La cena fu un successo editoriale fuori scala, di poco posteriore al Dio del massacro di Yasmina Reza (rispettivamente 2009 e 2006) e che, a ben vedere, anticipava di molto temi attualissimi e oggi molto dibattuti anche attraverso l’analisi di altre opere culturali. Quanto poco conosciamo i nostri figli, cosa siamo disposti a fare per proteggerli e soprattutto per proteggere la nostra reputazione, il consenso sociale di cui godiamo.
La sua cifra stilistica nei romanzi successivi si è poi consolidata intorno a una scrittura immersiva, naturalmente predisposta a evidenziare le contraddizioni sociali del tempo che viviamo, senza mai cadere nella trappola dell’ovvio, del retorico, o dei telefonatissimi contrappunti morali con cui parte della letteratura contemporanea ci delizia. Il sarcasmo intelligente è una sorta di acuta necessità per Herman Koch.
E così, questo nuovo libro, Ne scriverai? non smentisce affatto questa attitudine, ma racconta una storia diversa, una storia vera, la sua.
Herman Koch ha il cancro, alla prostata, lo ha scoperto all’inizio del 2020, ma non vuole lasciare al cancro un ruolo da protagonista. E così si chiede come possa incastrare questa nuova quotidianità nella sua.
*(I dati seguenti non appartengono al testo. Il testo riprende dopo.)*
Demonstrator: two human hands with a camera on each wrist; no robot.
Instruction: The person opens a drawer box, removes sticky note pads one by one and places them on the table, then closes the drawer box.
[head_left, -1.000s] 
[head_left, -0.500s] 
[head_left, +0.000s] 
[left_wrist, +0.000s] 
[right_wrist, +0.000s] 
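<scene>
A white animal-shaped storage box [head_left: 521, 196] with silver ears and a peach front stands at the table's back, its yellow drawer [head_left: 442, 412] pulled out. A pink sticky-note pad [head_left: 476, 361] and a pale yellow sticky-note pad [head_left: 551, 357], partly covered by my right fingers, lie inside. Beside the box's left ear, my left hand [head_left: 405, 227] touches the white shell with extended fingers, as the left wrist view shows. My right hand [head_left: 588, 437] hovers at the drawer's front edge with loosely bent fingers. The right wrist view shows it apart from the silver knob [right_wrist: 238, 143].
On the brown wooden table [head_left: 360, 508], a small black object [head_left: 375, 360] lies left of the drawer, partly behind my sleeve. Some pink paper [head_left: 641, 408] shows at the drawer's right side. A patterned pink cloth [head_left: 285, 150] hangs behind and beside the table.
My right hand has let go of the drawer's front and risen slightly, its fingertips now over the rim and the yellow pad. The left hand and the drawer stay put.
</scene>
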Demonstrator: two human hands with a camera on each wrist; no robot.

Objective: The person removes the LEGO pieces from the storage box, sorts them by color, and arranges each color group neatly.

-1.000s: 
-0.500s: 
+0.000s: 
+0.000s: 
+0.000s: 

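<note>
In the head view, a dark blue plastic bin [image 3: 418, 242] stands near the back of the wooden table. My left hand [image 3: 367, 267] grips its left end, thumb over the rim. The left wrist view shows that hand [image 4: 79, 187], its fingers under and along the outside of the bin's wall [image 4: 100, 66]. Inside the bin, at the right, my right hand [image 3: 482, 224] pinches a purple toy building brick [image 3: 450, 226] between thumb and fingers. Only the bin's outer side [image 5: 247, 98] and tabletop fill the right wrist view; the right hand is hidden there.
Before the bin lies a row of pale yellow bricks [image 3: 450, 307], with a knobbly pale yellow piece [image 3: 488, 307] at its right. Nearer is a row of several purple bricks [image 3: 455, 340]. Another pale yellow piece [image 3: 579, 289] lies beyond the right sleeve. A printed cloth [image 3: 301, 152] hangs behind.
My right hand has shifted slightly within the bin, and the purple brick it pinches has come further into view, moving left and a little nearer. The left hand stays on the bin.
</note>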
La famiglia, la moglie, il figlio, le terapie, i ricordi, il lavoro, le presentazioni, le interviste, i firma copie, dirlo o non dirlo agli amici. E come e se sia possibile raccontare la sua storia sulle pagine, in compagnia di questo comprimario certamente non atteso.
“Per cominciare comprai il giornale, nrc.next, e mi sedetti al tavolino di un bar nell’atrio della stazione con un caffellatte e un panino. Era un venerdì, cosa cui fino a quel momento non avevo pensato. Sul giornale c’era una recensione di Finse dagen scritta da Thomas de Veen. Tre stelle (che su quel giornale chiamano «palle»), così si capisce subito. C’erano parole di lode, e anche qualche critica. Lessi la recensione prima velocemente e poi ancora una volta, piano. Era in effetti una tipica recensione da tre stelle/palle. Mi chiesi per un istante se non avrei dovuto avvisare Thomas de Veen. Mi avrebbe dato tre palle anche se avesse saputo di avere a che fare con un malato di cancro? O in tal caso avrebbe rinunciato a qualcuna delle sue critiche? Ecco, le do quattro palle, Herman, ma solo per questa volta, perché ha il cancro”.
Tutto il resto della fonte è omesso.